Crazy collaboration results in Juno for North Vancouver composer

North Vancouver composer Jordan Nobles won the 2017 Juno for Classical Composition for "Immersion", a work written for, and recorded in, a massive water tank.

Jordan Nobles made the most of a once-in-a-lifetime chance to create music in a massive underground water tank

Musicians from Negative Zed recorded the Juno Award winning "Immersion" in the Metro Vancouver underground water tank days before it filled with water. (Jordan Nobles)

What does Metro Vancouver's water system and the Juno Awards have in common?

More than meets the eye it seems, especially after North Vancouver's Jordan Nobles won the 2017 Juno for Classical Composition for a work written for, and recorded in, a massive and empty underground water tank at the new Seymour Capilano filtration project. 

Water tunnels frame violinist Karen Gerbrecht and cellist Rebecca Wenham. (Jordan Nobles)

Fittingly, the composition is titled Immersion.  Music and massive infrastructure has never sounded so good.

"They called my name and I was stunned," said Nobles, describing the scene two weeks ago at the Juno Awards in Ottawa.

Sudden celebrity

"Usually when I win an award in my field I have to go and tell people I've won something. But everyone knows what a Juno is."

Composer Jordan Nobles says he's become a bit of a celebrity in his Deep Cove neighbourhood since winning the Juno. (jordannobles.com)

The Juno has brought a surprising level of celebrity to Nobles' life, especially at the Deep Cove coffee shop where he had composed in anonymity for years.

"I walked in at 6 a.m. on the Monday afterwards and people were like, 'Hey Jordan, congratulations!' People I don't even know were congratulating me."

 "It was awesome," he said. 

Sweet sounding tank

Metro Vancouver's Gordon Inglis, who coordinated the Immersion project, says it was a former co-worker who recognized the musical potential of the water tank years ago.

"Marianne Pengelly ... was in the Metro Vancouver choir and had the idea of taking the choir down.
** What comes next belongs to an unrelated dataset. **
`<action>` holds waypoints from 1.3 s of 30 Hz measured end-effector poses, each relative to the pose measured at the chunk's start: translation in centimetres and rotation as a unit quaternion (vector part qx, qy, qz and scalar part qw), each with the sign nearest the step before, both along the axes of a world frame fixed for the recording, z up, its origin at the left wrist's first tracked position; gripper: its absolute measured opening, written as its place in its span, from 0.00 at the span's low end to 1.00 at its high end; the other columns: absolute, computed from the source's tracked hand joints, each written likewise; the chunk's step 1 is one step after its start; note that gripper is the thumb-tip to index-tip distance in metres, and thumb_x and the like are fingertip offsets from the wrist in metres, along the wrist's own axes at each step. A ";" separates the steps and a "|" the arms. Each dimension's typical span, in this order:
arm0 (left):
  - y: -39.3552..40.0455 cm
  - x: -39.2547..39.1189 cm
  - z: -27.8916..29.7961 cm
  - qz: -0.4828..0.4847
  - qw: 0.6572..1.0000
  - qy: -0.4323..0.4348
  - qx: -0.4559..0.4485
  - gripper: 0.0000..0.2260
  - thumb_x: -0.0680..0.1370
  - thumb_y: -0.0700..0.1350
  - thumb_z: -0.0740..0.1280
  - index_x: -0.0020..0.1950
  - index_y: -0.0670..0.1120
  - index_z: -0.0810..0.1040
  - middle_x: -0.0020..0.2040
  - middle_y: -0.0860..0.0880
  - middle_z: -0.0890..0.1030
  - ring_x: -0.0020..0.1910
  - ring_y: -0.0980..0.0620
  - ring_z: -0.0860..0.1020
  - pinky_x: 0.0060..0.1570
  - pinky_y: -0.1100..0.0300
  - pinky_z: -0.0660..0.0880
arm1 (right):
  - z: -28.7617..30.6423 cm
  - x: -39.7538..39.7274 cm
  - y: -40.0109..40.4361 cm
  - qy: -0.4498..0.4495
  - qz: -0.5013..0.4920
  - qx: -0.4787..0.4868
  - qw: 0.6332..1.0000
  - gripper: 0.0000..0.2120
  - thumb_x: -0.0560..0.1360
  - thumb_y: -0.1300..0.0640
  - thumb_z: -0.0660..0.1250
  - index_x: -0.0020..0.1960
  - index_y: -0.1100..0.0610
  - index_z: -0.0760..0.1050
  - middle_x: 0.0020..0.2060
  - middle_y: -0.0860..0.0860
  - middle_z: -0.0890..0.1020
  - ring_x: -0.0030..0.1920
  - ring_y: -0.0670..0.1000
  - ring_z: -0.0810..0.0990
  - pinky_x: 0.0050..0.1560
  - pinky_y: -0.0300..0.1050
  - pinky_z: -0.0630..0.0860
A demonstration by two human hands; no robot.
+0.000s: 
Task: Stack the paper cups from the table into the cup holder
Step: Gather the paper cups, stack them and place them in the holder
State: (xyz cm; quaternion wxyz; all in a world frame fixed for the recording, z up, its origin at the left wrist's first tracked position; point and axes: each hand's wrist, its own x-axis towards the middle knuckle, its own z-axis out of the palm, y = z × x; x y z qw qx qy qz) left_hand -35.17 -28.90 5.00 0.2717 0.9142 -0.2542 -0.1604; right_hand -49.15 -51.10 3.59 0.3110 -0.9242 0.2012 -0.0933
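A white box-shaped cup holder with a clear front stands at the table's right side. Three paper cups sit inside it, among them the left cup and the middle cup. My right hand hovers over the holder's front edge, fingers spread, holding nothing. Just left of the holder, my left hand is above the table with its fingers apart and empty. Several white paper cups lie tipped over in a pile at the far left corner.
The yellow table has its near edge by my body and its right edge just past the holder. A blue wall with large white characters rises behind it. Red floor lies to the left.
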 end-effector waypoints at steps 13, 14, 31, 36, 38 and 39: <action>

That didn't work out but the idea stuck in my head," said Inglis. 

Stairs leading down - way down - to the water tank where the recording took place. (Jordan Nobles)

Nobles' history of using unique acoustic environments in his compositions made him the perfect candidate for the project, although it wasn't until he was allowed to descend into the tank for the first time that he fully understood what he was getting into.

"Normally you hit a bass drum and get a boom sound. But down there you'd get the boom sound for 30 seconds. That's really fun," he said.

Musicians from the collective Negative Zed were recruited to perform Immersion, but because access to the tank was restricted, they had to rehearse in a classroom.

"I had to keep telling them it's not going to sound like this down there," said Nobles.  

Water hazard

The Immersions recording and video were both captured in a single day. Everyone involved in the production had to wear a special tracking device to ensure the water remained shut off while they were in the tank.

"It was a little scary," said Nobles. "You're in a room that you know is going to be filled with water. You just hope it's going to be filled after you leave."

Composer Jordan Nobles took this photo of the musicians before they descended below ground for the recording. (Jordan Nobles)

The tank is now flooded forever but Nobles says that doesn't mean the end of Immersion. In fact, a live performance of the Juno winner is in the works.

"I'm dreaming up a parkade concert right now," he said. "In fact, I've found the perfect parkade. I just haven't approached the owner yet."